I continue to have a hard time with the death of 1000 Gazans on a mission that seems to have an ill-defined goal, and perhaps even more of a problem of the unspoken goal of regime change. However, in some ways the ferocity of the response seems inevitable and even appropriate. What else is Israel supposed to do? Not because I think the western media is biased but because the death of 1000 people in just three weeks is more comprehensible than three years of sustained attacks, it wasn’t until I was in Israel that I truly understood the importance of the mortar fire on Sderot, Ashkelon, and Ashdod. It wasn't until I was in Israel that I could appreciate how important the reality of rockets hitting Beersheba truly is. Less consequential action just doesn’t seem to be an sufficient response for a battered people whose existence is constantly in question and threatened. While I still have my questions about the casualty levels in Gaza, it doesn't seem unfathomably inappropriate to me anymore.

Most of all, being in Israel made me to understand how integral each individual Israeli life is in the eyes of the Israeli people, in both an absolute and a relative way. As an American steeped in the values of multiculturalism and who has been raised in a period of peace, excepting 9/11, this concept seems foreign and wrong. What I mean to say, and Israelis may object to this, is that each Israeli (and Jewish) life is valued more than human life absolutely and generally speaking. All around Israel hang banners for Gilad Shalit, the Israeli soldier kidnapped during the Second Lebanon War. This summer's prisoner exchange for the bodies of Ehud Goldwasser and Eldad Regev speak also to this concept, as did Rabin's heroic rescue of the Israelis and Jews on the hijacked Flight 163. Israel is meant to be an asylum for Jews. It is the home of all Jewish people. Its existence, for philosophical and purely demographic reasons, depends on the arrival of diaspora Jews and the propagation of the Jews in Israel. (I can't help but think of Nietzsche's criticism in Beyond Good and Evil that the Jews had the potential for greatness but stymied it due to their near-obsession with self-propagation.) On this point, many many questions remain.

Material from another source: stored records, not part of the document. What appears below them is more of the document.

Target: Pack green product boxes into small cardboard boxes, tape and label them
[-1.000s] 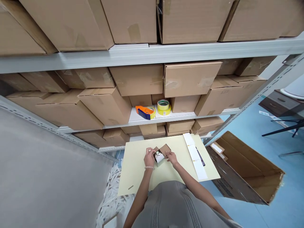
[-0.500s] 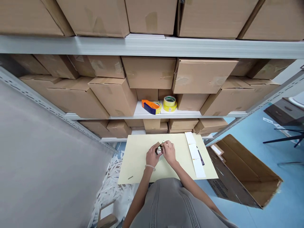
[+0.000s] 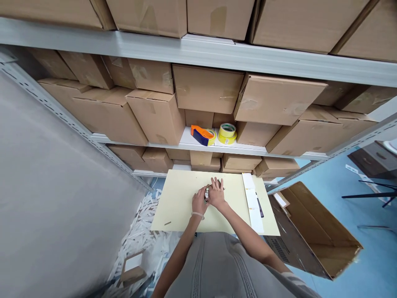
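Observation:
On the pale yellow board [image 3: 176, 194], both my hands are close together around a small shiny silver-and-dark object [image 3: 206, 193]. Its kind is too small and too covered to make out. My left hand [image 3: 199, 202], with a light bracelet at the wrist, has its fingers curled round the object's left side. Across its right and upper side lies my right hand [image 3: 216, 193], fingers bent over it. A dark edge shows past the right fingertips. To the right lies a strip of white labels [image 3: 252, 203], beside a dark, slim tool [image 3: 259, 207].
A tape dispenser [image 3: 201, 135] and tape rolls [image 3: 227, 133] sit on the shelf ahead among cardboard boxes [image 3: 206, 89]. An open carton [image 3: 322, 227] stands at right. White paper scraps [image 3: 136, 244] cover the floor at left. A small brown strip [image 3: 168, 223] lies on the board.
My right hand has moved from the object's right edge to lie over its top, covering more of it. My left hand keeps its grip. The head view has tilted slightly.

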`<state>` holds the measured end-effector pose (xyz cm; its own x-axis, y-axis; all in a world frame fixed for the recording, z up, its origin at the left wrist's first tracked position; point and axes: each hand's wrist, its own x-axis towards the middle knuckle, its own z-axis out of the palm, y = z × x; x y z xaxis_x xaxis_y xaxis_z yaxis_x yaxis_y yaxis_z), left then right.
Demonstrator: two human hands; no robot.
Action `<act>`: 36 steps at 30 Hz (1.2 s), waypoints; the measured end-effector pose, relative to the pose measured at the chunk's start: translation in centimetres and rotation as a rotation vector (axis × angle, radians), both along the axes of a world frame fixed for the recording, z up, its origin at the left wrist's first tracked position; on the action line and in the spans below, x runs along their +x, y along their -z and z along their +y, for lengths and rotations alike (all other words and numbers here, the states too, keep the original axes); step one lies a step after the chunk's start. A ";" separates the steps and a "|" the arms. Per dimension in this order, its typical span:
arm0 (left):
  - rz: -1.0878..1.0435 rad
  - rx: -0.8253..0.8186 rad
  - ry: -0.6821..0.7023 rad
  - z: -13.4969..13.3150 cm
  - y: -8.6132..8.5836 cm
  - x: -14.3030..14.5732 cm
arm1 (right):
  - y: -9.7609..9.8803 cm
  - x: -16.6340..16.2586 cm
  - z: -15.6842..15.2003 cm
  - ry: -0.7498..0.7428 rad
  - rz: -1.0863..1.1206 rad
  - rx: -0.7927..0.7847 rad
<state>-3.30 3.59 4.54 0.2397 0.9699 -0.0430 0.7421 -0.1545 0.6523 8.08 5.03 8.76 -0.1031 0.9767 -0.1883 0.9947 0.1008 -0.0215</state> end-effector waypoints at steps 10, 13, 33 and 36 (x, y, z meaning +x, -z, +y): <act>0.045 -0.051 -0.029 0.2 -1.0 0.2 | 0.1 0.3 1.0 -0.077 0.048 0.014; 0.054 -0.033 -0.032 -0.2 -0.8 0.2 | 0.4 0.9 0.4 -0.087 0.098 0.058; 0.162 0.036 -0.023 0.0 0.6 0.5 | -13.6 6.9 -3.8 0.343 0.998 0.593; 0.177 0.001 0.008 -0.1 0.1 0.5 | -13.9 9.3 -4.6 0.542 1.314 0.671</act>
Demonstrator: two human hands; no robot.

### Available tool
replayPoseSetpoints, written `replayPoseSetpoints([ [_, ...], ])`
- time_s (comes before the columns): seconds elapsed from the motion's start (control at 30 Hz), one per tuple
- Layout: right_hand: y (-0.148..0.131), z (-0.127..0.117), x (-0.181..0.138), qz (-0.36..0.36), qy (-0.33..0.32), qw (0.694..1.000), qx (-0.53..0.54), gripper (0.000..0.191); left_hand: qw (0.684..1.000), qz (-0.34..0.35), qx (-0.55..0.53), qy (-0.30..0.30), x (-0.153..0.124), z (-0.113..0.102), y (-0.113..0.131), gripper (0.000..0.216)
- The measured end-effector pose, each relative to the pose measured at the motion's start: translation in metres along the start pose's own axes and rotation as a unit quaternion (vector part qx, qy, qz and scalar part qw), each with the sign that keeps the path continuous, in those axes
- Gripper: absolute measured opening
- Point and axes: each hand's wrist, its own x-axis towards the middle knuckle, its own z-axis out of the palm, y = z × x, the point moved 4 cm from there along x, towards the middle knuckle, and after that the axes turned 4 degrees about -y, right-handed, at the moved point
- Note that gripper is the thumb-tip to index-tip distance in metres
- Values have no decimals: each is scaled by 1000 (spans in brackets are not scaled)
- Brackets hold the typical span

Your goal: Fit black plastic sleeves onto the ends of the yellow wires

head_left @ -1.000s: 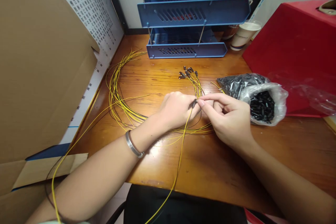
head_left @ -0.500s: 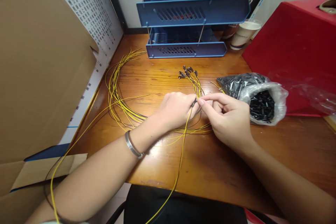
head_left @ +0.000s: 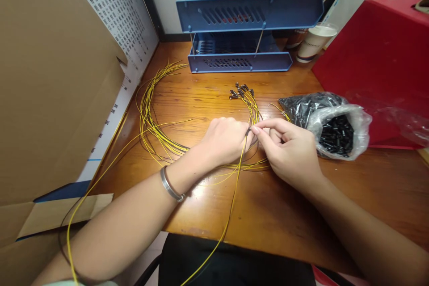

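Observation:
My left hand (head_left: pixel 225 139) is closed, back upward, with the end of a yellow-and-black wire (head_left: pixel 233 187) at its thumb side. A small black piece (head_left: pixel 248 131) sits on that wire end, between the two hands. The fingertips of my right hand (head_left: pixel 291 149) pinch at this same end; what exactly they grip is too small to tell. From there the wire hangs over the table's front edge. Just beyond the hands lie several black-tipped ends (head_left: pixel 241 91) of other wires. A coiled bundle of yellow and black wires (head_left: pixel 149 120) curves round to the left, partly under my left forearm.
At right, a clear plastic bag (head_left: pixel 362 132) lies with its mouth towards me, full of small black sleeves (head_left: pixel 337 136). A red box (head_left: pixel 368 62), a paper cup (head_left: pixel 315 42) and a blue tray rack (head_left: pixel 241 62) stand behind. Cardboard (head_left: pixel 50 98) rises at left.
The view has shifted very slightly. Both hands stay together at the wire end, with hardly any visible movement.

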Motion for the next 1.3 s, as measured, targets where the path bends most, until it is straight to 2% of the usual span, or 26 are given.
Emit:
replayPoseSetpoints([
  [0.53,2,1,-1,-4,-3,1000,-1,13,1000,-1,-18,2,-1,0,-1,56],
  [0.8,-1,-1,1,2,6,1000,23,12,992,42,-117,21,-2,2,-2,53],
  [1.0,0,-2,1,37,-13,996,76,12,966,105,-234,22,0,5,-1,47],
  [1.13,1,-1,0,46,-24,994,95,12,955,90,-284,12,0,7,-1,44],
  [1.3,3,0,1,64,-30,991,112,12,954,79,-289,19,0,6,0,43],
])
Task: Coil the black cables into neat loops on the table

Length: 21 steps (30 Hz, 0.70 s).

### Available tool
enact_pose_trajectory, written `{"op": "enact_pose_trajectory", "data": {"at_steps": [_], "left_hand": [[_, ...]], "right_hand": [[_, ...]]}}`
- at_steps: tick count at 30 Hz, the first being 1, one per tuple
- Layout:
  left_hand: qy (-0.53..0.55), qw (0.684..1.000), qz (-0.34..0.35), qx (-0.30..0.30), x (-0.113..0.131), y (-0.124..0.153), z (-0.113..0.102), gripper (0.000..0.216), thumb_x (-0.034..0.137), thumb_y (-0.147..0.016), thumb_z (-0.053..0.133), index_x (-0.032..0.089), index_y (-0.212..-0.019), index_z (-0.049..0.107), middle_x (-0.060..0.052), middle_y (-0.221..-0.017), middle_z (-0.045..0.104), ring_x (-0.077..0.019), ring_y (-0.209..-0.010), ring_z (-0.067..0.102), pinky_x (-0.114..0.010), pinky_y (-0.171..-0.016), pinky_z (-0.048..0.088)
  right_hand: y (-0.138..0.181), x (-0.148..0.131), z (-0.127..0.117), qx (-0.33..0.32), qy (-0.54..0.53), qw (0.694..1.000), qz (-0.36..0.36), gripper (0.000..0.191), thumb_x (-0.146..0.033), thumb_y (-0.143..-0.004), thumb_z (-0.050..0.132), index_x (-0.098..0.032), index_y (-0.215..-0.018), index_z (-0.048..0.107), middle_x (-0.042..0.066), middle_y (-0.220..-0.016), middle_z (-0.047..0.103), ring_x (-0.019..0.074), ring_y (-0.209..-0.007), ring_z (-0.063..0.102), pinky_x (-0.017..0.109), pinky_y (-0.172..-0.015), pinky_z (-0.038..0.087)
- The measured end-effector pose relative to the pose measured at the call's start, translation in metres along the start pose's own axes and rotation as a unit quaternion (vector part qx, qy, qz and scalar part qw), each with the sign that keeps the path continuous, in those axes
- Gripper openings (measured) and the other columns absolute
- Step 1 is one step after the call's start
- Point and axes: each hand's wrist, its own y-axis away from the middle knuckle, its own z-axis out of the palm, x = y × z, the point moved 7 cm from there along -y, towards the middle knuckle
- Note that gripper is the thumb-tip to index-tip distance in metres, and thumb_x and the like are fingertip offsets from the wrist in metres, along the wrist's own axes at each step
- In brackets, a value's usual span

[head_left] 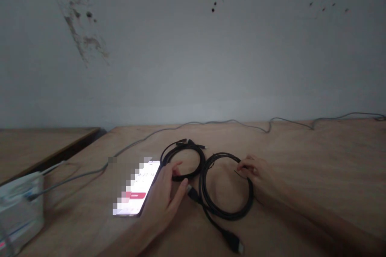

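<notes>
Two coiled black cables lie on a wooden table (301, 160). My left hand (165, 196) rests on the table with fingers stretched out, touching the near edge of the smaller far coil (183, 154). My right hand (259, 176) sits at the right rim of the larger coil (226, 186), its fingers pinched on the cable there. The larger coil's plug end (233, 241) trails toward me.
A lit phone (137, 188) lies just left of my left hand. A thin grey wire (229, 121) runs along the table's far edge by the wall. A white box (18, 204) sits at the left. Another table (39, 144) stands beyond a gap.
</notes>
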Motion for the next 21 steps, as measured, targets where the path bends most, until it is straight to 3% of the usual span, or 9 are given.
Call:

To conclude and to clarify my probably difficult-to-understand thought process here, what I am saying is that I think what happened in Gaza was acceptable to Israelis in large part because Israelis value Israeli and Jewish lives more than they value a human life absolutely. Again, for someone from the culture that brought you John Rawls and Martha Nussbaum, whose Halocaust museum celebrates coexistence, and who sees itself as "an empire for liberty" and "an asylum for mankind," this is difficult to reconcile. But Israel is very small and each individual is connected and affected. So, to bring this full circle, after going to Har Herzl with people my age who have lost relatives and friends, it is impossible not to have a changed perspective.